Machine Learning for the Source Detection of Atmospheric Emissions
There are currently no established methodologies for the satisfactory solution to the problem of detecting the sources of atmospheric releases, and there is a great degree of uncertainty with respect to the effectiveness and applicability of existing techniques. Several methodologies have been proposed to use evolutionary algorithms to find the characteristics of unknown sources. These methods perform multiple forward simulations from tentative source locations, and use the comparison of simulated concentration with sensor measurements to implement an iterative process that converges to the real source. The strength of the approach relies in the domain independence of the evolutionary algorithms, which can effectively be used with different error functions without major modifications to the underline methodology. The error functions quantify the difference between simulated and observed values.
A machine learning based methodology is presented to identify the characteristics of an unknown atmospheric emission using limited ground sensor measurements and numerical transport and dispersion atmospheric models. Forward numerical simulations are performed for each candidate solution, and the resulting concentrations are compared with the observed ground measurements. The goal is to minimize the error between simulated and observed values.

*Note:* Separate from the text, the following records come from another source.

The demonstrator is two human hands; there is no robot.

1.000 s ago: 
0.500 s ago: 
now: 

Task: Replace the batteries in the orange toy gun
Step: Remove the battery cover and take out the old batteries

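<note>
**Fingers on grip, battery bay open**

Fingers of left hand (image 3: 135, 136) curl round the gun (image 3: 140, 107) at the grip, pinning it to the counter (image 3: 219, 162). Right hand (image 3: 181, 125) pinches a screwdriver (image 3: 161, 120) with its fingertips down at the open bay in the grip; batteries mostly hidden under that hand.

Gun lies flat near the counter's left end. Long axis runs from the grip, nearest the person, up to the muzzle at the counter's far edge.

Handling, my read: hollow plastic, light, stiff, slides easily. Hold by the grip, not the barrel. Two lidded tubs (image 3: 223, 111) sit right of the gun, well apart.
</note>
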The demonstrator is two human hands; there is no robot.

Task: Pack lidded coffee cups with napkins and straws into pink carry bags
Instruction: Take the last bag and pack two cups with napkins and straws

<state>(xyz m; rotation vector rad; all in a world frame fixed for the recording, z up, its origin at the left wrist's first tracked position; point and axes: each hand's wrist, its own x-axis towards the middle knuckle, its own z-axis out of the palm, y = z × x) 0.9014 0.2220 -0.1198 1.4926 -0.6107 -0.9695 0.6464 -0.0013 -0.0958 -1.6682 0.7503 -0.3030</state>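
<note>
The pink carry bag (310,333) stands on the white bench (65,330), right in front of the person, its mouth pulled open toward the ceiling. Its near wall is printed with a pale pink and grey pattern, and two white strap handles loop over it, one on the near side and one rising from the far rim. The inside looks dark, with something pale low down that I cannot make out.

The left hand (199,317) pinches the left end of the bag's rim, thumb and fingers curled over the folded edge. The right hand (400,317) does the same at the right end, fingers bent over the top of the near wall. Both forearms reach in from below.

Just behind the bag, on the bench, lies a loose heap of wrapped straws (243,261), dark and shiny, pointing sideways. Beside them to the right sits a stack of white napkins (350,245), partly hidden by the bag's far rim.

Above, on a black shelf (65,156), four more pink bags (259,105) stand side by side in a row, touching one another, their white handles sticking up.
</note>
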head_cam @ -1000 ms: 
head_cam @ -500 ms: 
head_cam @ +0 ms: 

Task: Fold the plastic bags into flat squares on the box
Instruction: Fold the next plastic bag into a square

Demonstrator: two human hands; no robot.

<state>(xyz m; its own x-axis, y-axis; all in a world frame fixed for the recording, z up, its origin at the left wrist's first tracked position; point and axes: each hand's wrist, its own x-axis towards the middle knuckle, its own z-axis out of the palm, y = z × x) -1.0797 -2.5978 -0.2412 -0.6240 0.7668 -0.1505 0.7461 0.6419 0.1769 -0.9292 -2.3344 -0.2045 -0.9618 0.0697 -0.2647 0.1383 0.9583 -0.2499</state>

The main difference between the evolutionary algorithms and the proposed methodology is the way new individuals are generated. While evolutionary algorthms use non-deterministic operators such as mutation and recombination as the main engine of the evolutionary process, the proposed methodology employes a machine learning rule induction algorithm to learn attributional rules which discriminate between best and worst performing candidate solutions. Therefore, each time the machine learning program is applied, it generates hypotheses indicating the areas in the search space that are likely to contain high-performing individuals.
New individuals are generated according to inductive hypotheses discovered by the machine learning program. The individuals are thus genetically engineered, in the sense that the values of the variables are not randomly or semi-randomly assigned, but set according to the rules discovered by the machine learning program.
To understand the advantage of using machine learning to generate new individuals, compared to using the traditional Darwinian operation, it is necessary to take into account both the evolution length, defined as the number of function evaluations needed to determine the target solution, and the evolution time, defined as the execution time required to achieve this solution. The reason for measuring both characteristics is that choosing between the machine learning based evolution and Darwinian algorithms involves assessing tradeoffs between the complexity of the population generating operators and the evolution length. The machine learning operations of hypothesis generation and instantiation used are more computationally costly than operators of mutation and/or crossover, but the evolution length is typically much shorter than that of Darwinian evolutionary algorithms.
Therefore the use of machine learning as engine of evolution is only advantageous for problems with high objective function evaluation complexity. The problem of source detection of atmospheric pollutants described in this paper is an ideal such problem due to the complexity of the function evaluation which requires running complex numerical simulations.
The proposed methodology was used to identify the source characteristics of the Prairie Grass field experiment. Results show that the new methodology ouperforms traditional evolutionary algorithms for large problems.